By Nathan Geffen
published in Journal of Acquired Immune Deficiency Syndromes
Edward Mabunda died on April 9, 2003. At least another 600 people died of AIDS in South Africa that day.(1) Edward was just 36 years old. He left behind a wife and 3 children. He was also a leader in the Treatment Action Campaign (TAC). He became an icon of the movement because of the fiery poetry that he recited to thousands of people. His poems urged former President Thabo Mbeki to make antiretrovirals (ARVs) available in South Africa’s public health system. He died because he could not obtain these life-saving medicines in time.(2)
From 1999 to 2007, Mbeki and his Minister of Health Manto Tshabalala-Msimang obstructed and then undermined the implementation of highly active ARV treatment (HAART) and prevention of mother-to-child transmission of HIV in the public health system. Two studies, conducted independently of each other, conservatively calculated that over 300,000 people died because of Mbeki’s AIDS denialist policies.(3–5) Edward Mabunda was one of them. These studies could not account for additional deaths due to the promotion of quackery, often with the health minister’s support. They also did not consider the number of infections that occurred because of the confusion generated by the insipid state-funded prevention campaign and the messages by some outspoken Mbeki supporters dismissing the link between sex and HIV infection.(6) The Mbeki era also fostered a profound mistrust of scientific medicine, the consequences of which also cannot be quantified.

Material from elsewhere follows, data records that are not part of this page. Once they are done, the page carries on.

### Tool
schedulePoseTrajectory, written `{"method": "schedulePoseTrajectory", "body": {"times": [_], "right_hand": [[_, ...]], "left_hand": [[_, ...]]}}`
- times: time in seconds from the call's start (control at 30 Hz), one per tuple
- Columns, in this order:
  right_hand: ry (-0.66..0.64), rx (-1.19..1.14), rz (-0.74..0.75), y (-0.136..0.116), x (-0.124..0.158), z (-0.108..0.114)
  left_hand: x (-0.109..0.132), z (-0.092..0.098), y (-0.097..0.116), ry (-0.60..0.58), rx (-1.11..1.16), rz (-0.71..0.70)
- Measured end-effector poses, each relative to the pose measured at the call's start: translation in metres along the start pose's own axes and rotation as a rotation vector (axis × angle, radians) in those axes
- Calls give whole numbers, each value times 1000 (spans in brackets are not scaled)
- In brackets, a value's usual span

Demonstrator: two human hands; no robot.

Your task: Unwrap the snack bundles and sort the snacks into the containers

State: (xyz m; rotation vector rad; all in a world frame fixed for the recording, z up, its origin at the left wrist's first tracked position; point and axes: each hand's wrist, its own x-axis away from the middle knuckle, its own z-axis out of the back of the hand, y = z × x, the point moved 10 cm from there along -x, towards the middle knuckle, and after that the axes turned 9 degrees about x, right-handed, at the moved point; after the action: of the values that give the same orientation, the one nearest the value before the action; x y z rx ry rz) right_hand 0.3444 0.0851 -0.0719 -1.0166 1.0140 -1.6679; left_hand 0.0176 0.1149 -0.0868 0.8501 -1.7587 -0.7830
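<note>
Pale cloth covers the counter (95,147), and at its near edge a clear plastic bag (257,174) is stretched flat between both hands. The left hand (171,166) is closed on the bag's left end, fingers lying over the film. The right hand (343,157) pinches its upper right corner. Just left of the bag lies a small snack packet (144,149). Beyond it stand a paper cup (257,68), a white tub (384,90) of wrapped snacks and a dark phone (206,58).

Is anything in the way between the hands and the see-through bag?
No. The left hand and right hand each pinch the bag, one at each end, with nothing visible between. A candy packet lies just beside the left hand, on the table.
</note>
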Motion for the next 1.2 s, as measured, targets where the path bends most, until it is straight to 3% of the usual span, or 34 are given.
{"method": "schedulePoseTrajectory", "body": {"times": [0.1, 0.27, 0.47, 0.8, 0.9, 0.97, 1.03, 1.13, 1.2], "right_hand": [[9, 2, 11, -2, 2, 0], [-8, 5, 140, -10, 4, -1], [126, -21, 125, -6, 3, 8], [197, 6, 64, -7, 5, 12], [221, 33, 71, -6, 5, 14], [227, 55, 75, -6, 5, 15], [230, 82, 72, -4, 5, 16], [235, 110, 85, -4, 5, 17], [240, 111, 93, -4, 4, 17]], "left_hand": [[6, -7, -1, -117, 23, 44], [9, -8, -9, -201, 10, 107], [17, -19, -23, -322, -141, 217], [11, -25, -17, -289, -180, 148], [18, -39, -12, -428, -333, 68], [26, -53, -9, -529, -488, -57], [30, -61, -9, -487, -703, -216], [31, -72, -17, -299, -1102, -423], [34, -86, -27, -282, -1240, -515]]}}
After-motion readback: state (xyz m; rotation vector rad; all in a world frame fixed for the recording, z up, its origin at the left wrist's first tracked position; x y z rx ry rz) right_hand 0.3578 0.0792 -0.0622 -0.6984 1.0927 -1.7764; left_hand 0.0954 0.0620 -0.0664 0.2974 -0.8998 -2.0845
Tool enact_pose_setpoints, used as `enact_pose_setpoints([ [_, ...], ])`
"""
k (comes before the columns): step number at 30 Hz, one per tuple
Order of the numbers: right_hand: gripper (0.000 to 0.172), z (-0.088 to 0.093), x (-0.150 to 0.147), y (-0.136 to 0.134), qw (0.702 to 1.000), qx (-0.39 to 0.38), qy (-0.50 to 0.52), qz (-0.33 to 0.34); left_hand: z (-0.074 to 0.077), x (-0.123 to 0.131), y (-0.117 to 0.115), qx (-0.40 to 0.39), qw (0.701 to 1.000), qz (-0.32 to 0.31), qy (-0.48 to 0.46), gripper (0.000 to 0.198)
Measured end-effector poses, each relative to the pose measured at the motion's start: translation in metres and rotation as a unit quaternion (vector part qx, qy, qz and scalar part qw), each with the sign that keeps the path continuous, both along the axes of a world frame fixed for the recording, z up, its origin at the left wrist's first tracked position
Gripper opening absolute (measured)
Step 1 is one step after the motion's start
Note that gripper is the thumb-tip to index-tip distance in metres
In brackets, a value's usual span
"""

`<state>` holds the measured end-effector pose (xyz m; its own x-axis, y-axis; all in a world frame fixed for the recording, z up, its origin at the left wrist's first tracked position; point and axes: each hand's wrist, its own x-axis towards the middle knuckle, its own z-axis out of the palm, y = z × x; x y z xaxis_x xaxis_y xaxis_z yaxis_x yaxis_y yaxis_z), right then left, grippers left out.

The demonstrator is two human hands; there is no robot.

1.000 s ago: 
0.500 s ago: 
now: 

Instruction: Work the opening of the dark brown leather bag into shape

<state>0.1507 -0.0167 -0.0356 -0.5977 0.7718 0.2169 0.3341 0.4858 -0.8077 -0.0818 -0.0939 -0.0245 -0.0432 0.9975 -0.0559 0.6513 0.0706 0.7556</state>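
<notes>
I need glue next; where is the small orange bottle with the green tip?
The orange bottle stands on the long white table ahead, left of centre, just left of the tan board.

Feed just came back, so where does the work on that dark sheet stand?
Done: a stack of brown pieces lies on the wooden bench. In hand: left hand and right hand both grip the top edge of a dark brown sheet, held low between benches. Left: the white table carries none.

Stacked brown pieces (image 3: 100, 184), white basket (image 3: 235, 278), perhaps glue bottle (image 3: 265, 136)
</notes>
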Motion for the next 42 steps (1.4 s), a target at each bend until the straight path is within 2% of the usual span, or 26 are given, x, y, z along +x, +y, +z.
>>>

What, if any, repercussions should be there for those responsible for this tragedy? The Rome Statute of the International Criminal Court, to which South Africa is a signatory, defines the ‘‘intentional infliction of conditions of life, inter alia the deprivation of access to food and medicine, calculated to bring about the destruction of part of a population’’ as a crime against humanity.(7) President Mbeki did not execute people with guns or bombs, but he did have the power and responsibility to prevent several hundred thousand deaths. Yet, he and his health minister chose to ignore the scientific consensus and the vociferous demands of South African civil society groups like the TAC. Questioning scientific consensus is the prerogative of a political leader, but in this case, the consensus was overwhelming. Furthermore, dissent from the consensus, that is, the arguments of AIDS denialists, had been shown to be ludicrous long before Mbeki became president,(8) and the consequences of that dissent were always likely to be disastrous. Therefore, Mbeki must surely be held responsible for the disastrous aftermath of his policy choices.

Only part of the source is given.